I feel now that it was a crude and possibly cruel thing to do, but we were concerned for your future. I was convinced that you were young enough to be retrained, as it were, and that you might have a chance at a normal life. You and your mother stayed in the unit for fourteen months together and, in that time, we were never able to separate you from Denise. It was a harrowing time and nobody who treated either of you could have been unaffected.
I saw you with your birth mother almost every day. She refused to talk about Conor Geary but strenuously denied that he had ever sexually assaulted you, or that you witnessed any of her abuse. You would be locked in the toilet when the assaults took place. Medical examinations also suggested that he did not sexually abuse you and I think you must assume that is the case. We cannot rule out that he may have physically harmed you, though, as he had definitely left your mother with physical as well as emotional scars. He removed her teeth as punishment. Conor Geary was a dentist.
Your mother took her own life in May 1981 after you had spent one night in a separate room with Jean. We made terrible mistakes, but there was no intention to harm either of you. Until my dying day, which will shortly come, I will feel responsibility for your mother’s death. There was a brief hospital inquiry and I was cleared of medical negligence, but I do hold myself accountable, Sally. I should have found another way.
Jean and I approached the Adoption Board and the Minister for Health together. We had not had any luck having children of our own. They agreed that a home with a psychiatrist and a qualified GP who intended to move away from Dublin was for the best. We felt that we could provide a safe and stable home for you and I hope that we did that and that you have always felt safe with us. Losing Jean so young was a tragedy, but I think we managed, you and I, did we not?

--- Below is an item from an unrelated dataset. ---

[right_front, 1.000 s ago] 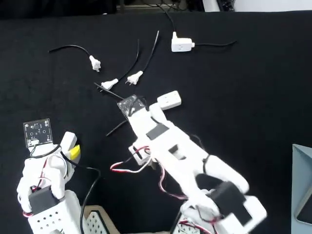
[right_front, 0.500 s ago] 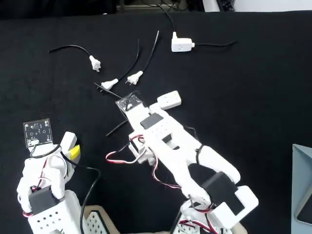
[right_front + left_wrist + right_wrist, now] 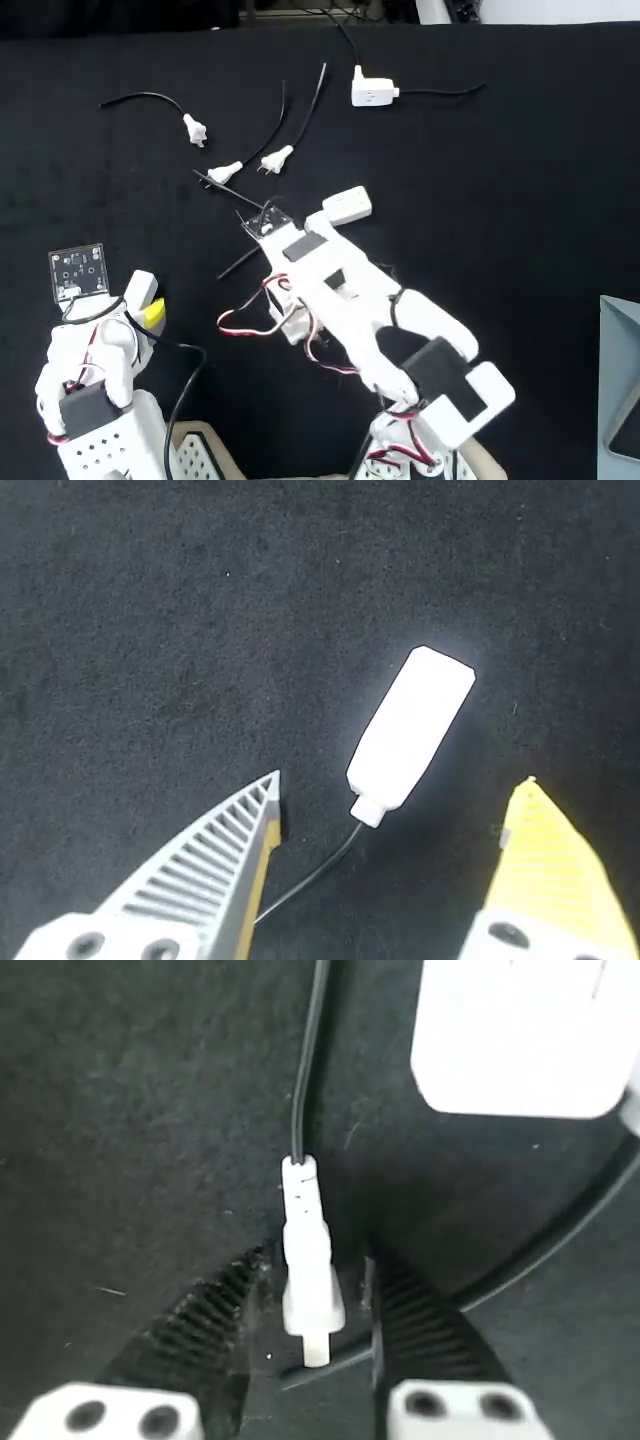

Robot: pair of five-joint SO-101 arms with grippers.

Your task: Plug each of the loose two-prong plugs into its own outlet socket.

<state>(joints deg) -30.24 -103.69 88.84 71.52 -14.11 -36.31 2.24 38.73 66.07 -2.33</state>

It is because of your very early experiences that you are sometimes socially and emotionally disconnected. Your tendency to take things literally is a hangover from your early years of social isolation in captivity. It is most fortunate that you have no memory of that time before we brought you home. I would strongly advise you to do nothing at all to try to revive those memories as I know they could only be traumatizing.
So, now you know. I agonized over writing this letter. I wondered if it were better that you never got to know these details. Nobody in Carricksheedy knows your background, not even Angela. Jean told her own family, but everyone else was sworn to lifetime secrecy. Your discovery in 1980 was huge news as you can imagine, and we did everything in our power to keep you away from the media.
Thankfully, my name was not released in the news coverage. The department agreed to put out a press release to say that you had been adopted in the UK. I moved us out of Dublin as soon as you could leave the unit.
So now I finally say goodbye, my love, leaving you with lots to think about. You are under no obligation to do anything at all with this information. But if you need to talk to anyone, you could show Angela this letter. She will be shocked, but will be of practical or emotional support if you need it.
I wish you good health and happiness and a peaceful life.